# WORK INSTRUCTION
Return the listing below verbatim. Pictures do not belong in the copy.

# STORED DATA
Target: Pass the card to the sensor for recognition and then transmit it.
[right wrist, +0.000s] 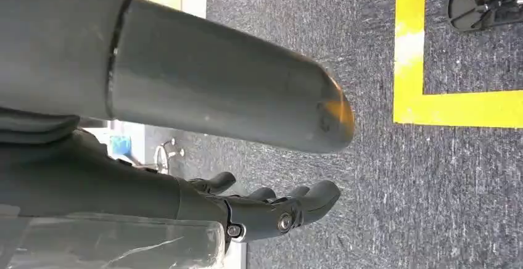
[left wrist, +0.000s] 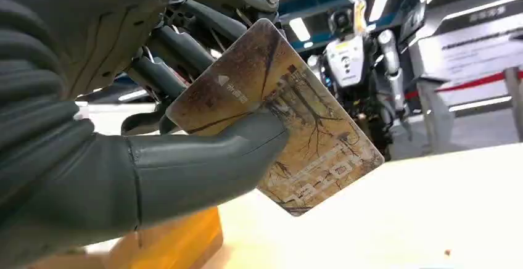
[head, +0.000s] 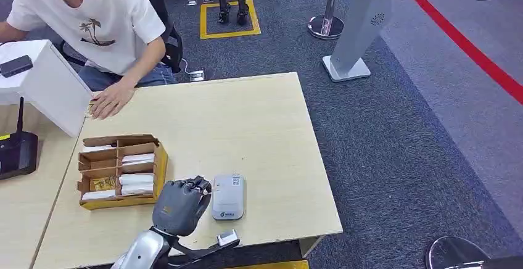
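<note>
The left hand (head: pixel 180 205) hovers over the near edge of the tabletop (head: pixel 259 121), between the cardboard box (head: pixel 121 170) and the grey sensor (head: pixel 227 196), just beside the sensor's left side. In the left wrist view the thumb presses a brown patterned card (left wrist: pixel 290 127) against the darker fingers (left wrist: pixel 179 47), so the hand grips the card; the card is tilted, with its free corner angled down over the pale wood. Whether the card touches the sensor cannot be told, since the hand hides it from above. The box is divided into compartments holding stacks of white cards and one yellowish item.

The right hand (right wrist: pixel 247 176) hangs over grey carpet (right wrist: pixel 296 28) beside a yellow floor marking (right wrist: pixel 410 53), its fingers loosely apart and holding nothing.

At the far left corner of the tabletop a person in a white T-shirt (head: pixel 92 16) rests a hand (head: pixel 111 99) on the wood.
</note>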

# RESULT FOR THIS EXERCISE
Target: Pass the card to the sensor for recognition and then transmit it.
[right wrist, +0.000s] 
[left wrist, +0.000s] 
[head, +0.000s] 
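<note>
The left hand (head: pixel 180 205) hovers over the near edge of the tabletop (head: pixel 259 121), between the cardboard box (head: pixel 121 170) and the grey sensor (head: pixel 227 196), just beside the sensor's left side. In the left wrist view the thumb presses a brown patterned card (left wrist: pixel 290 127) against the darker fingers (left wrist: pixel 179 47), so the hand grips the card; the card is tilted, with its free corner angled down over the pale wood. Whether the card touches the sensor cannot be told, since the hand hides it from above. The box is divided into compartments holding stacks of white cards and one yellowish item.

The right hand (right wrist: pixel 247 176) hangs over grey carpet (right wrist: pixel 296 28) beside a yellow floor marking (right wrist: pixel 410 53), its fingers loosely apart and holding nothing.

At the far left corner of the tabletop a person in a white T-shirt (head: pixel 92 16) rests a hand (head: pixel 111 99) on the wood.
</note>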

The response to this exercise is finished.